Effects of Climate Factors on Daytime Carbon Exchange From an Old Growth Forest in Costa Rica


tropical forests
old growth forests
forest canopy
net ecosystem exchange
carbon dioxide
solar radiation
tropical rain forests
forest ecosystems

How to Cite

Oberbauer, S. F., Loescher, H. W., & Clark, D. B. (2000). Effects of Climate Factors on Daytime Carbon Exchange From an Old Growth Forest in Costa Rica. Selbyana, 21(1/2), 66–73. Retrieved from https://ojs.test.flvc.org/selbyana/article/view/121718


Eddy covariance measurements of CO₂, H₂O, and heat were conducted in tropical lowland wet orest at the La Selva Biological Station in Costa Rica. The system was based on a closed-path infrared gas analyzer with the sample inlets and sonic anemometer mounted on a 42-m tower. Prevailing winds were easterly from the Caribbean with little anthropogenic influence. The tower footprint was primary upland forest. Concurrent measurements included standard micrometeorological sensors for energy balance and six levels of continuous canopy profile sampling for CO₂, H₂O, and air temperatures. Canopy roughness at the site is very high and may contribute to mixing at low wind speeds. Data are presented for 39 days of daytime CO₂ fluxes.

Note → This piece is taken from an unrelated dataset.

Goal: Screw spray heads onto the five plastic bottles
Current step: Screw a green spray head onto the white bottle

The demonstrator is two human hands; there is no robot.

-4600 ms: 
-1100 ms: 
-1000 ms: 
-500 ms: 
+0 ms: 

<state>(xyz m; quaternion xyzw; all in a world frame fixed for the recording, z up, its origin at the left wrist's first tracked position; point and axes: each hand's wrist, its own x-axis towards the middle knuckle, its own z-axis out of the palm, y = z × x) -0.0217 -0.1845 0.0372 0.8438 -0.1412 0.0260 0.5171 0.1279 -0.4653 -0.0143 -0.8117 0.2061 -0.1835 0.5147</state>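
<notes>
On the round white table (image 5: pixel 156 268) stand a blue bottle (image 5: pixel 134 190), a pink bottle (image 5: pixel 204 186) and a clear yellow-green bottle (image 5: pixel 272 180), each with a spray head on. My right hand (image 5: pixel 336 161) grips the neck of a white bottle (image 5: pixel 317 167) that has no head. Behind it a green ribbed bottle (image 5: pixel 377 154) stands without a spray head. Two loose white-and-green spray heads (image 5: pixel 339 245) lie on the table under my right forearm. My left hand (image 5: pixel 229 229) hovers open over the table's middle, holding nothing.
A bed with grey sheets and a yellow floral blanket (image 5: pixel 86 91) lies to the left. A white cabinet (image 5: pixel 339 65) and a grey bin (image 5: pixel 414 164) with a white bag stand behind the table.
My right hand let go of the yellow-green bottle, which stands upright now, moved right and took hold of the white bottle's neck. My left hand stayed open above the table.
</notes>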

Carbon dioxide fluxes at high irradiances ranged from —10 to —20 μmol m² s⁻¹. The response of CO₂ fluxes to solar radiation was curvilinear and did not saturate under ambient irradiance regimes. No effects of vapor pressure deficit on ecosystem carbon exchange were detected during the study period. Temperature, however, appeared to affect daytime carbon exchange slightly. The results suggest that solar radiation input is the primary limiting climatic factor for carbon uptake.